26.(SBU) As noted in the law enforcement section, it has been an uphill struggle to convince many Swiss authorities of the gravity of the current threat. For many years, the Canton of Bern refused our requests to operate a surveillance detection (SD) team. We have succeeded in reversing their decision and we should have an SD program in place shortly. As noted, we are working to have our diplomatic security agents recognized as law enforcement under our bilateral agreements. The coming years will offer a particular challenge as we relocate the Embassy to a new chancery.
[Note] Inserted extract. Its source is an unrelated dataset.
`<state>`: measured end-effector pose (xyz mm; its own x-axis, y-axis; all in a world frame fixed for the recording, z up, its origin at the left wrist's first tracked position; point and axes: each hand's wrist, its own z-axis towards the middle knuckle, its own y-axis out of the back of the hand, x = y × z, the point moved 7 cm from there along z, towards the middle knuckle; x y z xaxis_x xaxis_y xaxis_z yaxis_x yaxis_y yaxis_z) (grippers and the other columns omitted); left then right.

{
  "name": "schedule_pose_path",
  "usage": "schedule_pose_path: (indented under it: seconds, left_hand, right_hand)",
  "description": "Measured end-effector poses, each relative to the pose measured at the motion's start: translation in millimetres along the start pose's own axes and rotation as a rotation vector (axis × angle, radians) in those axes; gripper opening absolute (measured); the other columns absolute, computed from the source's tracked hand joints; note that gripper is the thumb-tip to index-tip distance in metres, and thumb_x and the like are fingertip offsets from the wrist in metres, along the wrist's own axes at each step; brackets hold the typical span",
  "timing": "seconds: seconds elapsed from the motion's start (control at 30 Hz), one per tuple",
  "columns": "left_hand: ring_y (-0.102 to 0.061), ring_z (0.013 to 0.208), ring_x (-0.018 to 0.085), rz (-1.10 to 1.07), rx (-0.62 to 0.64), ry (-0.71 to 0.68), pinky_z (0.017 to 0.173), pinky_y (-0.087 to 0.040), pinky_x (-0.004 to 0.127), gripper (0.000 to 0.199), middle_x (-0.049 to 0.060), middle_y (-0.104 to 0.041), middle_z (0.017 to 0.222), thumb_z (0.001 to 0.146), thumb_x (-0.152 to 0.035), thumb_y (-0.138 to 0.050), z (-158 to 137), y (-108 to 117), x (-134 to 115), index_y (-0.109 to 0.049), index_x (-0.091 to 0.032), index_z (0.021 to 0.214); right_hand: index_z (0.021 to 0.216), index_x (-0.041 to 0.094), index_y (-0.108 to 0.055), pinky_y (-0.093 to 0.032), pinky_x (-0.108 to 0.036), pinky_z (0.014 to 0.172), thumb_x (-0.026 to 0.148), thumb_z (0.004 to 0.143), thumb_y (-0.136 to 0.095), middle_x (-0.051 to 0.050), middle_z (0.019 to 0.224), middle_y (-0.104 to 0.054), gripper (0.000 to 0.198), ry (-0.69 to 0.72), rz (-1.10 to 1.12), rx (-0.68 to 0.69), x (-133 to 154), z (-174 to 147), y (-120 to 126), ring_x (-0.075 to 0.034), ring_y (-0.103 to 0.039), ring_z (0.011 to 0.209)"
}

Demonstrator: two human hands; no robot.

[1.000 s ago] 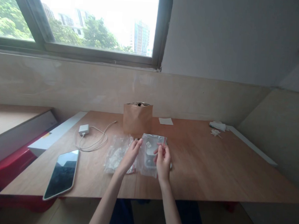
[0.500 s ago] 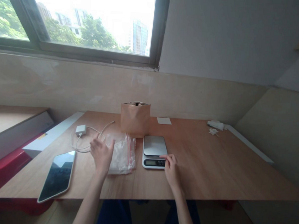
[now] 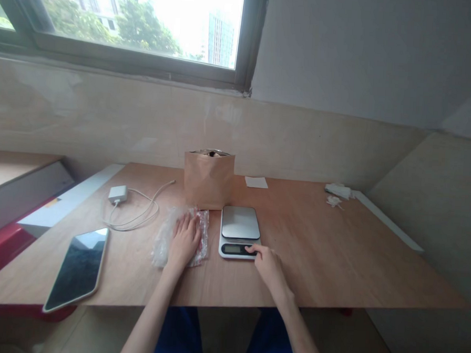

Management: Relocation to a New Chancery
27.(U) Among the most satisfying accomplishments of the past years has been the identification and securing of a new chancery. In 2005, we signed a lease for a more secure and centrally located Chancery building and executed a contract to sell the existing building. We are completing the permit process. Renovation on the new site should begin mid-2006, and we should be prepared to relocate in early FY 2008. Until that time, tremendous efforts will still be necessary to overcome challenges, both expected and unexpected. Washington’s continued support will be key.
28.(U) I would like to thank everyone in Washington and Bern for their wonderful support during my time here. I have had the privilege of working with tremendously talented people who are dedicated to serving their country. Representing my country as U.S. Ambassador to Switzerland and Liechtenstein has been one of the highlights of my life.